I think the idea is by attracting new customers to EC2 via performance/price, and then enticing them to integrate with other harder-to-leave AWS services

staticassertion · on Nov 30, 2021

That might make sense for Lambdas, but I don't see how that's the case with EC2, or how that's specific to Graviton vs x86 etc.

star-trek-fleet · on Nov 30, 2021

What's the motivation behind this question? Or why do you think Amazon wants to create lockin for Graviton processors.

Note that graviton represent a classic "disruptive technology" that is outside of the main stream market's "value network". I.e., it provides something that is valuable to marginal customers who are far from the primary revenue source of the larger market.

staticassertion · on Nov 30, 2021

The post I was responding to said:

> but assume AWS will price their own stuff lower to win customers and create further lock-in opportunities (

Implying that by pricing Graviton lower users will be 'locked in' to AWS.

imtringued · on Dec 1, 2021

Yes, that's the problem. Graviton and M1 are competitive with x86. What about the rest of the ecosystem? Not so much. All the promising server projects have been canceled so far.
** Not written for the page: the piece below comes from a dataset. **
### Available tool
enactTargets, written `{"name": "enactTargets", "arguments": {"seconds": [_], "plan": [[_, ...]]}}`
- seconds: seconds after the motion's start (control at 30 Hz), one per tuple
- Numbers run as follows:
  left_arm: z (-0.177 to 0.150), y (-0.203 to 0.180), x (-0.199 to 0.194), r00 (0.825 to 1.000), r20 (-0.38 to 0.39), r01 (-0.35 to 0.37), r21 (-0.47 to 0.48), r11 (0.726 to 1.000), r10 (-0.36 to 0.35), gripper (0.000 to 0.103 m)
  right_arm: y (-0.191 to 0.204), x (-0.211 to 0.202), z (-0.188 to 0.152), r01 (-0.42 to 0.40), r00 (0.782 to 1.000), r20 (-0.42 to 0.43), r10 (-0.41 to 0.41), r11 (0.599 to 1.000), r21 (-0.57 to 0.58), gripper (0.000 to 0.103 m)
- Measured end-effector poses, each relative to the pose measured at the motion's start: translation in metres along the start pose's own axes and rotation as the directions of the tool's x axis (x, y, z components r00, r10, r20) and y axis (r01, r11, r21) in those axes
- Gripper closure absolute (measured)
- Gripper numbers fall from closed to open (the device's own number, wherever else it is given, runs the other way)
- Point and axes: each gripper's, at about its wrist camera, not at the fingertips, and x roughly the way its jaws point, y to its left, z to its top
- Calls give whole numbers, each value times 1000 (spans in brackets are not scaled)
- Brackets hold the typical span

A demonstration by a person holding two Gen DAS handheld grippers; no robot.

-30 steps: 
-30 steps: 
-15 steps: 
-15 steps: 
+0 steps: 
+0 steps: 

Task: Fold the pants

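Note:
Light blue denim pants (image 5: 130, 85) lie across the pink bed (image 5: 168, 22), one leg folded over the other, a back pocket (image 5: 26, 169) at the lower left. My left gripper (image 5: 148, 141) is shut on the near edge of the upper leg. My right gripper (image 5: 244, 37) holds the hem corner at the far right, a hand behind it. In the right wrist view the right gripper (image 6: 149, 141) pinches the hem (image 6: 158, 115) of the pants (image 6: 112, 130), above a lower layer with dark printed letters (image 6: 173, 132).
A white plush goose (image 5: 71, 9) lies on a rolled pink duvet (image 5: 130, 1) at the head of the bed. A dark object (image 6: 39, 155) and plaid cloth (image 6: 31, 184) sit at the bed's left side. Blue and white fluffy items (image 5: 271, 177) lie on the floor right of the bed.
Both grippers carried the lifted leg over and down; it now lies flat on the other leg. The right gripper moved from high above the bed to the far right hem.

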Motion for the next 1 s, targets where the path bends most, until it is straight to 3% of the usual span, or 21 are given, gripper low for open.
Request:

You'll have to wait for Microsoft or Google to develop their own competitive ARM server CPU or migrate back to x86.

ksec · on Nov 30, 2021

Where is this narrative that Zen 3 instances are faster than Graviton 3 instances coming from?
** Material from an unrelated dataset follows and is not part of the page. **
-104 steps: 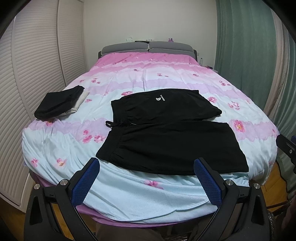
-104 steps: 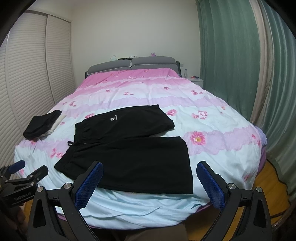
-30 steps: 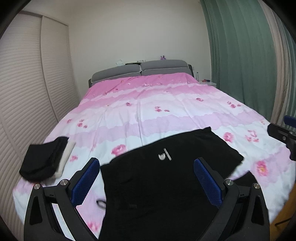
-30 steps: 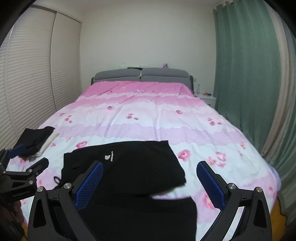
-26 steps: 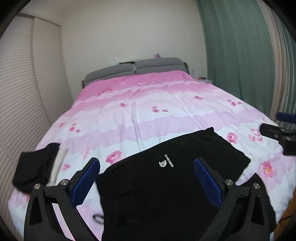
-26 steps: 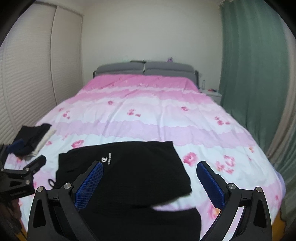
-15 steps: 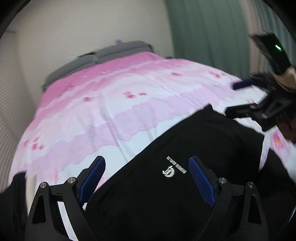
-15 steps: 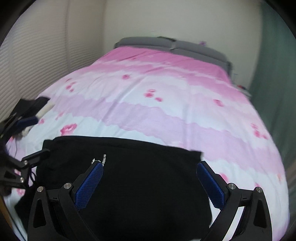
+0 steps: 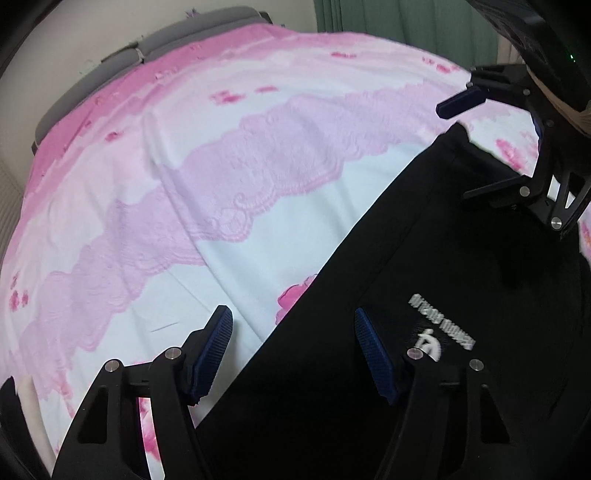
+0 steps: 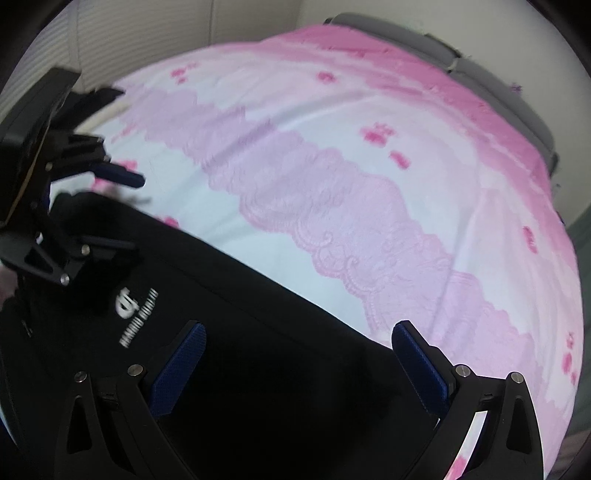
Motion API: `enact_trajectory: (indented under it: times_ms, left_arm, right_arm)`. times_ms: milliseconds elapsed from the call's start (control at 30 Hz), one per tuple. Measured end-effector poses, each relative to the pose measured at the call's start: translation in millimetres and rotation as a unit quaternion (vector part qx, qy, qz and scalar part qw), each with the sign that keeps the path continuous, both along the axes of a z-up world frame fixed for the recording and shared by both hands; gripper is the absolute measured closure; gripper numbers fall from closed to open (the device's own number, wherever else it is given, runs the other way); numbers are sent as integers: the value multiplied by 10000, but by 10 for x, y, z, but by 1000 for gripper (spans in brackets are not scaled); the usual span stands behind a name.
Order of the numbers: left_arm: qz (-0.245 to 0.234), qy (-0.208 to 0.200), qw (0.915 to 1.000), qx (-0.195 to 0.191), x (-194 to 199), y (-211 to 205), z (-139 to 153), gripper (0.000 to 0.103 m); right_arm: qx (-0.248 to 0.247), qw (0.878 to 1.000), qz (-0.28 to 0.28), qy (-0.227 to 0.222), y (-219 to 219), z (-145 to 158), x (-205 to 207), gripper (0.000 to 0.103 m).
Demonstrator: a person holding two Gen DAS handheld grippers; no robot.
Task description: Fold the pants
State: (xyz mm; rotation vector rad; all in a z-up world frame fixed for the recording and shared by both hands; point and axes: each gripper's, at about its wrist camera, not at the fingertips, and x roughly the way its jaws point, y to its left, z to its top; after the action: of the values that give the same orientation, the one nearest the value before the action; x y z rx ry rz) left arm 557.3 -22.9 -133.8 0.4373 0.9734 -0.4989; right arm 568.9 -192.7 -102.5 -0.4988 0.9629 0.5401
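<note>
Pants [image 9: 424, 258]: black, lying flat on the bed, far edge running diagonally across both wrist views; white logo with lettering [image 9: 439, 328] on the upper leg panel.
Location of pants: on the pale blue and pink part of the floral duvet [image 9: 221, 166], at the near part of the bed under both tools.
Left gripper [image 9: 293, 350]: angled downward over the far edge of the pants; jaws closing, though a wide gap remains. The edge of the fabric lies below that gap; one blue pad [image 9: 214, 350] is over the duvet, the other over black cloth. Neither pad presses on the fabric.
Right gripper [image 10: 297, 363]: angled downward over the same far edge, further along the leg; jaws spread wide, nothing pinched. One pad [image 10: 181, 369] is over black cloth, the other over the edge where cloth meets duvet.
Relation of tools: each appears in the other's view, well apart along the pants' edge.
Headboard [image 9: 166, 40]: grey, at the far end of the bed.
Curtain [image 9: 388, 18]: green, beyond the bed.
Image quality: some motion blur.
</note>
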Motion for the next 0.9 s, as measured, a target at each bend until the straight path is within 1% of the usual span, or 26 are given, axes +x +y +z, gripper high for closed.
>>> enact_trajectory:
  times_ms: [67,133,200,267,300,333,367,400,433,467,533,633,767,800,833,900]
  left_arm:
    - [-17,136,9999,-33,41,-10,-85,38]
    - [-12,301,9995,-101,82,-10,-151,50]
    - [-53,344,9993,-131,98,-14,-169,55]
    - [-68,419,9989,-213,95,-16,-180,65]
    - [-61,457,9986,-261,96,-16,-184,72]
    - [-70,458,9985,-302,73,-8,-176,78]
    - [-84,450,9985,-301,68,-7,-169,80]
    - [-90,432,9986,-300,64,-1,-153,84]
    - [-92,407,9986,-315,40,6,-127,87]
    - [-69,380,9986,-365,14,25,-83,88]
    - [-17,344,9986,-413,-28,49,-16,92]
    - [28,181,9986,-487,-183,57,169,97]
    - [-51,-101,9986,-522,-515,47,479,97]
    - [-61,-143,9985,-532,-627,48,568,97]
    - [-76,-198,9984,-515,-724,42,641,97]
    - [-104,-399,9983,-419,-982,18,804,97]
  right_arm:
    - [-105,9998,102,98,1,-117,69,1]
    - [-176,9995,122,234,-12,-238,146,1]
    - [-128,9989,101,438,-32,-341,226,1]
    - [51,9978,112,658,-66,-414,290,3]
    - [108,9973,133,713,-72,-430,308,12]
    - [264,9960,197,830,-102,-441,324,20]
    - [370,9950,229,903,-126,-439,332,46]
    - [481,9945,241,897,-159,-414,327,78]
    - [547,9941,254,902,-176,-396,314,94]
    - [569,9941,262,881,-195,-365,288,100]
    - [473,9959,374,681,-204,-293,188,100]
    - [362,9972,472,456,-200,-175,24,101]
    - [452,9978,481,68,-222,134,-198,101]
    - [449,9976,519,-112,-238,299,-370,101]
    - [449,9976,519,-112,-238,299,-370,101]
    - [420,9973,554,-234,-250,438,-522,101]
I am pretty sure Zen 3 doesn't bring 25% ST performance improvement compared to Zen 2.

theevilsharpie · on Dec 2, 2021

> Where is this narrative that Zen 3 instances are faster than Graviton 3 instances coming from?

Various benchmarks have shown EPYC Milan performing well compared to contemporary Xeon and ARM-based processors, but the most direct comparison that I've seen was when Phoronix compared Graviton2 M6g instances to GCP's EPYC Milan-powered T2D instances.[1] The T2D instances beat the equivalent M6g instances across the board, oftentimes by substantial margins.
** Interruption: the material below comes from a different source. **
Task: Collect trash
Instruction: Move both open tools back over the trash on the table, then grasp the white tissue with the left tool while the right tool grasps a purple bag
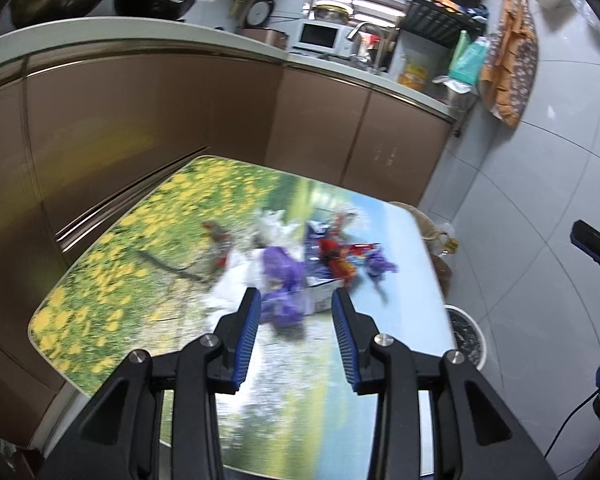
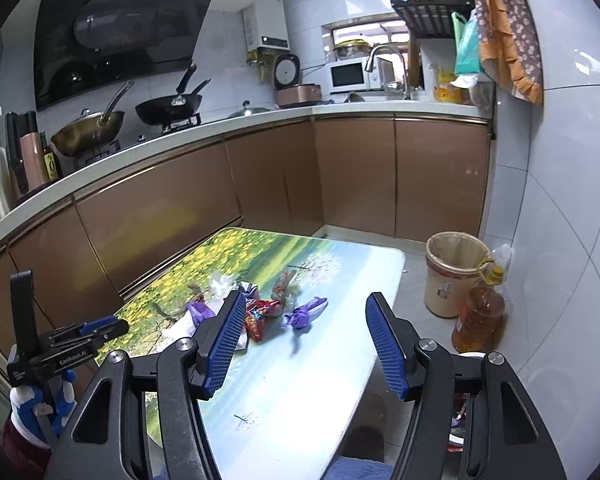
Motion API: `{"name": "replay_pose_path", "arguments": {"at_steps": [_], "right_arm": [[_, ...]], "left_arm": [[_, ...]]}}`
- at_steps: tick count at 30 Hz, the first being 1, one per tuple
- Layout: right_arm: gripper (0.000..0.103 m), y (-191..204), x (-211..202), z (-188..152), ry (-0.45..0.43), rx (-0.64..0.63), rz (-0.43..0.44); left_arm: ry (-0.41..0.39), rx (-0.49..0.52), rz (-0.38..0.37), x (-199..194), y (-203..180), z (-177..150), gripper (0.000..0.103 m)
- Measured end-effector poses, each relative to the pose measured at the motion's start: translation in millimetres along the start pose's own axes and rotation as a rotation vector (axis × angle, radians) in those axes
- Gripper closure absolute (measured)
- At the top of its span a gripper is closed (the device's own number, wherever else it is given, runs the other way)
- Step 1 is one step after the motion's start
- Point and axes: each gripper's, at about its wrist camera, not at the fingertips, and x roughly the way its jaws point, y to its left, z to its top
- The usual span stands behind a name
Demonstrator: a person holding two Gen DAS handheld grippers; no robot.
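A pile of trash lies on the low table with a landscape print (image 1: 120,280) (image 2: 300,392): purple wrappers (image 1: 282,276) (image 2: 302,316), red snack wrappers (image 1: 340,258) (image 2: 262,314), white crumpled paper (image 1: 236,280) (image 2: 220,280). My left gripper (image 1: 295,300) is open and empty, hovering just short of the purple wrapper. My right gripper (image 2: 306,306) is open and empty above the table, with the pile beyond its left finger. The left gripper also shows at the left of the right wrist view (image 2: 100,330).
A beige waste bin (image 2: 454,276) with a liner stands on the floor past the table's right end, beside an oil bottle (image 2: 480,314). A white-rimmed round container (image 1: 466,336) sits on the floor right of the table. Brown cabinets (image 2: 260,184) run behind.
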Motion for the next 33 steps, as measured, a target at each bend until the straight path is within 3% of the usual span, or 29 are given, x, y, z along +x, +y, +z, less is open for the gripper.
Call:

Of course, that's comparing against Graviton2, not Graviton3, but the performance delta is wide enough that T2D instances will still probably be faster in most cases.

[1] https://www.phoronix.com/scan.php?page=article&item=tau-vm-t...

aPoCoMiLogin · on Nov 30, 2021

amd cailms 19% improvements, in some cases is more than that: https://www.anandtech.com/show/16214/amd-zen-3-ryzen-deep-di...

b9a2cab5 · on Nov 30, 2021

Unfortunately those claims don't translate to servers, because the IO die's power usage increased and perf/w isn't much better [1]. Do the math and you get around 14% gain in SPEC MT workloads.

[1]: https://www.anandtech.com/show/16778/amd-epyc-milan-review-p...

b9a2cab5 · on Nov 30, 2021

On a per thread basis - yes. On a per dollar basis on AWS - no. Per instance basis - depends a lot.

thinkafterbef · on Nov 30, 2021

Nice wording with 'per core performance'. We had difficulties properly conveying this point in our product when comparing our CI runners[1] to GitHub Actions CI Runner. I will be using it in our next website update. Tack

[1]https://buildjet.com/for-github-actions

wayoutthere · on Nov 30, 2021

Honestly, they’re not innovating so much as forcing a product market fit that everyone knew existed, but didn’t have the business case to develop without a hyperscalar anchor customer (like AWS!)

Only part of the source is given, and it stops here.